“Eating These 14 Fish Could Be a Big Mistake—Here’s Why”

14 Fish You Should Consider Never Eating

Fish is often considered one of the healthiest sources of protein, rich in omega-3 fatty acids, vitamins, and minerals. But not all fish are created equal. Due to overfishing, contamination, and unsustainable farming practices, some fish pose serious risks to your health and the environment. Whether it’s due to high mercury levels, toxins, or destructive harvesting methods, here are 14 fish you should consider avoiding—or eliminating—from your plate entirely.


1. Shark

Sharks are apex predators, meaning they accumulate high levels of mercury over time. Mercury poisoning can affect the nervous system, especially in pregnant women and children. Plus, shark populations are rapidly declining due to overfishing and finning.

2. Swordfish

Swordfish are known for their firm texture and rich flavor, but they also carry dangerously high levels of mercury. Health organizations, including the FDA, recommend children and pregnant women avoid it entirely.

3. Tilefish (Gulf of Mexico)

Tilefish from the Gulf are among the most contaminated fish in U.S. waters, with mercury levels that can be harmful to humans. Even occasional consumption is discouraged.

4. King Mackerel

This large mackerel species is another mercury-heavy fish. It’s especially dangerous for young children and expecting mothers. Opt for Atlantic mackerel instead, which is lower in contaminants.

5. Orange Roughy

Often marketed as a delicacy, orange roughy can live up to 150 years. Unfortunately, that longevity also means they accumulate toxins like mercury over time. They’re also severely overfished.

6. Bluefin Tuna

Prized in sushi restaurants, bluefin tuna is critically endangered due to overfishing. It also contains high mercury levels. Choosing sustainable alternatives like skipjack or albacore tuna is a better option.

7. Eel (Unagi)

Freshwater eel is a popular delicacy in Japanese cuisine, but it’s high in PCBs (polychlorinated biphenyls) and often sourced unsustainably. Wild populations are dwindling due to habitat loss and overfishing.

8. Chilean Sea Bass (Patagonian Toothfish)

This deep-sea fish is prized for its buttery flavor, but most of it comes from illegal or unregulated fisheries. It also contains elevated mercury levels. If you must eat it, look for Marine Stewardship Council (MSC) certification.

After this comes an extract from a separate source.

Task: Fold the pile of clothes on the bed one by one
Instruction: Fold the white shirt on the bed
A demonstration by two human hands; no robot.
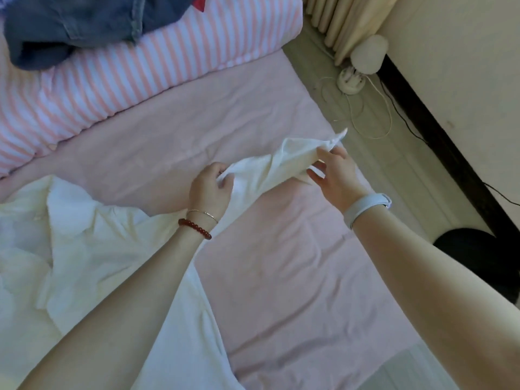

9. Farmed Salmon (Especially Atlantic)

Farmed salmon can be high in contaminants like PCBs and dioxins. They are often raised in crowded pens, treated with antibiotics, and fed unnatural diets. Wild-caught Alaskan salmon is a healthier, more sustainable choice.

10. Imported Catfish

Many imported catfish come from countries with lax regulations on antibiotics and food safety. These fish may be exposed to harmful chemicals and pesticides not approved for use in the U.S.

11. Atlantic Cod

Once a staple in American and European diets, Atlantic cod populations have plummeted due to overfishing. Today, it’s a symbol of poor fishery management and environmental neglect.

12. Grouper

Grouper is susceptible to ciguatera poisoning, a foodborne illness caused by toxins found in certain reef fish. Additionally, many grouper species are overfished and slow to reproduce.

13. Imported Shrimp

While technically not a fish, imported shrimp deserves a spot on this list. A majority comes from countries with questionable farming practices, using antibiotics and harmful chemicals. Farmed shrimp can also damage coastal ecosystems.

14. Flatfish (Flounder, Sole, Halibut – Atlantic)

Many Atlantic flatfish species are overfished and caught using methods that destroy ocean habitats. These fish may also contain unsafe levels of mercury and other pollutants.


Health Risks of Contaminated Fish

Eating contaminated fish occasionally may not harm a healthy adult, but regular consumption increases risks such as:

  • Mercury poisoning (especially dangerous for developing brains)

  • Cancer-causing toxins like PCBs and dioxins

  • Antibiotic resistance from farmed fish

  • Digestive issues due to parasites or poor handling


What to Eat Instead

If you want to enjoy seafood without harming your health or the planet, opt for:

  • Wild-caught Alaskan salmon

  • Pacific sardines

  • Rainbow trout (farmed in the U.S.)

  • U.S.-farmed tilapia

  • Mussels, clams, and oysters (which are low in contaminants and environmentally friendly)

Look for certifications like MSC (Marine Stewardship Council) or Best Aquaculture Practices (BAP) to guide your choices.


Final Thoughts

Fish can still be a healthy part of your diet—but being selective matters. Environmental issues, contamination risks, and overfishing have turned some seafood options into health hazards. By avoiding these 14 fish and choosing sustainable alternatives, you’re not only protecting your body but also supporting the health of our oceans.